- [INPUT DATA]:
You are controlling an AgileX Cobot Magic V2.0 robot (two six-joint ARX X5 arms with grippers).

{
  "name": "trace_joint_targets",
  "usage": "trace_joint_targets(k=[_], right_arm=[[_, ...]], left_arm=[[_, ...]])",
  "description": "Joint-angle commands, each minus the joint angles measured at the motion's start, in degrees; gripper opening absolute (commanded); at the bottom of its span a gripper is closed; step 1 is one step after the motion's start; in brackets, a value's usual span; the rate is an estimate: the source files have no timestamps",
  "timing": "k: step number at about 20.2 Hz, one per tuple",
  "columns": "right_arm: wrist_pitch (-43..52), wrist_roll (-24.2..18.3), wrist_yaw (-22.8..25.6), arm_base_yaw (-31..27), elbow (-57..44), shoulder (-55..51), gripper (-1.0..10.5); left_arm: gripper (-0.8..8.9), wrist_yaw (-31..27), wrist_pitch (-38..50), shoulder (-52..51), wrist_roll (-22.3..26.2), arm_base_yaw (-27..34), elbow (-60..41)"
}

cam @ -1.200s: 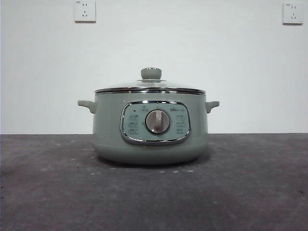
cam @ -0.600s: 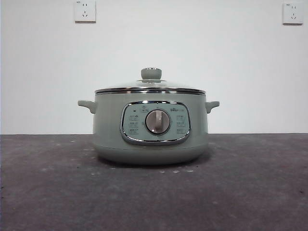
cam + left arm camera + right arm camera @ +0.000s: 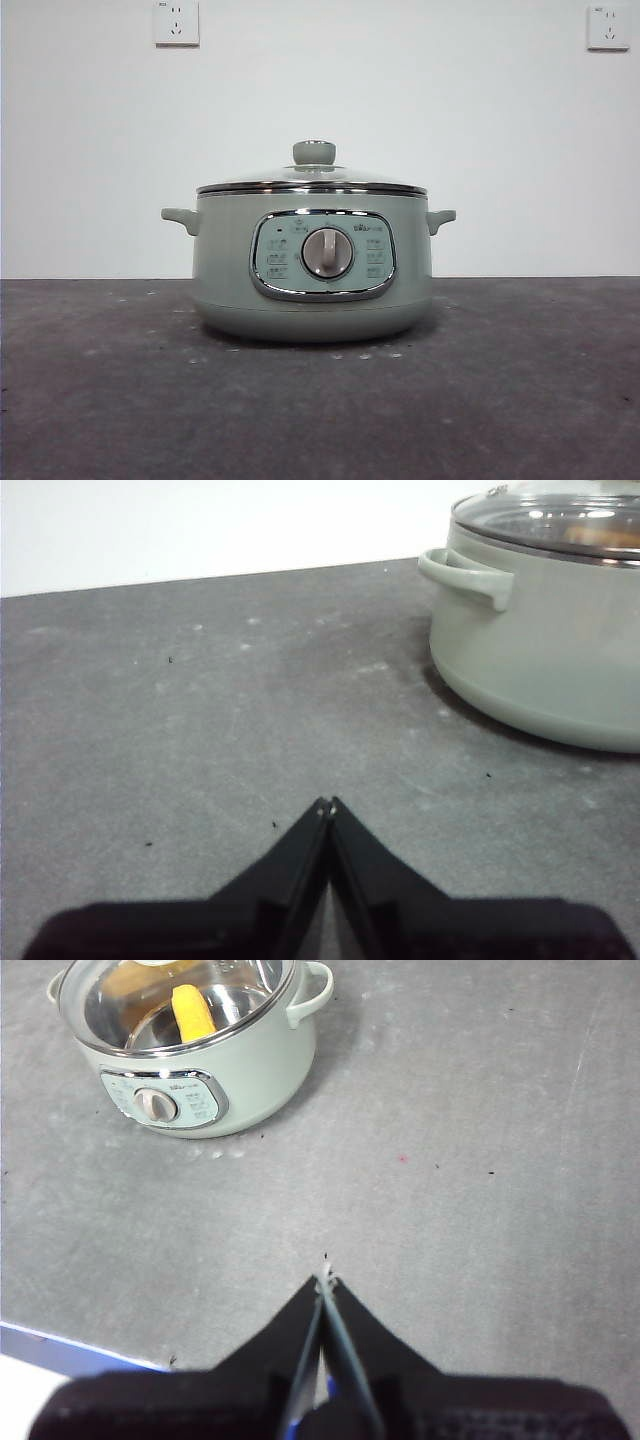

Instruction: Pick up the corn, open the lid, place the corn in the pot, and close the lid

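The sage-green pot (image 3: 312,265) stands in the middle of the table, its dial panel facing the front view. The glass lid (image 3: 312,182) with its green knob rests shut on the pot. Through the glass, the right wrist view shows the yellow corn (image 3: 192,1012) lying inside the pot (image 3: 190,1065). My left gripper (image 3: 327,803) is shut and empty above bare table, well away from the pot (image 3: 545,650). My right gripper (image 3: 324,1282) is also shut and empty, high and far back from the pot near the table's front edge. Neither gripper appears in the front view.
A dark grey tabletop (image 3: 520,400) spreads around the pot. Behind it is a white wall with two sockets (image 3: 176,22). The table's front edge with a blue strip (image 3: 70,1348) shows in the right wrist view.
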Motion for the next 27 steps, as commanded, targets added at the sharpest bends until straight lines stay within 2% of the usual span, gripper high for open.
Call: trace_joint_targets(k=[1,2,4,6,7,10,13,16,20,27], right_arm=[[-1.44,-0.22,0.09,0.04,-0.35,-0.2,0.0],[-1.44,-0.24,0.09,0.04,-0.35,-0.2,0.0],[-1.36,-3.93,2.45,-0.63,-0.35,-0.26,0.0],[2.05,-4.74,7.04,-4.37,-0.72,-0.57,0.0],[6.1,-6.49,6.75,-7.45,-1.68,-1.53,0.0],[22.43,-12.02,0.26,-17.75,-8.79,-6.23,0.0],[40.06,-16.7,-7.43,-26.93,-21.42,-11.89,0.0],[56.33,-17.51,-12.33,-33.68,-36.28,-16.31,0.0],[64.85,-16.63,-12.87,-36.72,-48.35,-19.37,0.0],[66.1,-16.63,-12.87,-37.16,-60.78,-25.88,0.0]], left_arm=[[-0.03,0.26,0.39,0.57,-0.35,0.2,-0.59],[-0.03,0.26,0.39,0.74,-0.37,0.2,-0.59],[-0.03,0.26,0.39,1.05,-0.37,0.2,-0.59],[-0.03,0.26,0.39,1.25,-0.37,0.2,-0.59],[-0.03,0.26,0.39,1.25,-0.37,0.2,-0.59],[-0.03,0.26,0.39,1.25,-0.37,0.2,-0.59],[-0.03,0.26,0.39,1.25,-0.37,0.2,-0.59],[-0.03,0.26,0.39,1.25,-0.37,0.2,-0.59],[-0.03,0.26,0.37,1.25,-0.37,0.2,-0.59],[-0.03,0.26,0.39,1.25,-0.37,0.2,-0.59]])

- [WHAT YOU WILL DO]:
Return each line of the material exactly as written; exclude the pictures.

- [TASK RESULT]:
You are controlling an AgileX Cobot Magic V2.0 robot (two six-joint ARX X5 arms with grippers).

{
  "name": "trace_joint_targets",
  "usage": "trace_joint_targets(k=[_], right_arm=[[_, ...]], left_arm=[[_, ...]])",
  "description": "Joint-angle commands, each minus the joint angles measured at the motion's start, in degrees; gripper opening absolute (commanded); at the bottom of its span a gripper is closed; step 1 is one step after the motion's start; in brackets, a value's usual span; the rate is an estimate: the source files have no timestamps",
  "timing": "k: step number at about 20.2 Hz, one per tuple",
  "columns": "right_arm: wrist_pitch (-43..52), wrist_roll (-24.2..18.3), wrist_yaw (-22.8..25.6), arm_base_yaw (-31..27), elbow (-57..44), shoulder (-55..51), gripper (-1.0..10.5); left_arm: gripper (-0.8..8.9), wrist_yaw (-31..27), wrist_pitch (-38..50), shoulder (-52..51), wrist_roll (-22.3..26.2), arm_base_yaw (-27..34), elbow (-60..41)"
}

cam @ -1.200s: 
cam @ -0.600s: 
cam + left arm camera + right arm camera @ +0.000s: 

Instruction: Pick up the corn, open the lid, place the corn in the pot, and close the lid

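The sage-green pot (image 3: 312,265) stands in the middle of the table, its dial panel facing the front view. The glass lid (image 3: 312,182) with its green knob rests shut on the pot. Through the glass, the right wrist view shows the yellow corn (image 3: 192,1012) lying inside the pot (image 3: 190,1065). My left gripper (image 3: 327,803) is shut and empty above bare table, well away from the pot (image 3: 545,650). My right gripper (image 3: 324,1282) is also shut and empty, high and far back from the pot near the table's front edge. Neither gripper appears in the front view.
A dark grey tabletop (image 3: 520,400) spreads around the pot. Behind it is a white wall with two sockets (image 3: 176,22). The table's front edge with a blue strip (image 3: 70,1348) shows in the right wrist view.
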Motion for the next 27 steps, as commanded, targets added at the sharpest bends until straight lines stay within 2% of the usual span, gripper high for open.
Call: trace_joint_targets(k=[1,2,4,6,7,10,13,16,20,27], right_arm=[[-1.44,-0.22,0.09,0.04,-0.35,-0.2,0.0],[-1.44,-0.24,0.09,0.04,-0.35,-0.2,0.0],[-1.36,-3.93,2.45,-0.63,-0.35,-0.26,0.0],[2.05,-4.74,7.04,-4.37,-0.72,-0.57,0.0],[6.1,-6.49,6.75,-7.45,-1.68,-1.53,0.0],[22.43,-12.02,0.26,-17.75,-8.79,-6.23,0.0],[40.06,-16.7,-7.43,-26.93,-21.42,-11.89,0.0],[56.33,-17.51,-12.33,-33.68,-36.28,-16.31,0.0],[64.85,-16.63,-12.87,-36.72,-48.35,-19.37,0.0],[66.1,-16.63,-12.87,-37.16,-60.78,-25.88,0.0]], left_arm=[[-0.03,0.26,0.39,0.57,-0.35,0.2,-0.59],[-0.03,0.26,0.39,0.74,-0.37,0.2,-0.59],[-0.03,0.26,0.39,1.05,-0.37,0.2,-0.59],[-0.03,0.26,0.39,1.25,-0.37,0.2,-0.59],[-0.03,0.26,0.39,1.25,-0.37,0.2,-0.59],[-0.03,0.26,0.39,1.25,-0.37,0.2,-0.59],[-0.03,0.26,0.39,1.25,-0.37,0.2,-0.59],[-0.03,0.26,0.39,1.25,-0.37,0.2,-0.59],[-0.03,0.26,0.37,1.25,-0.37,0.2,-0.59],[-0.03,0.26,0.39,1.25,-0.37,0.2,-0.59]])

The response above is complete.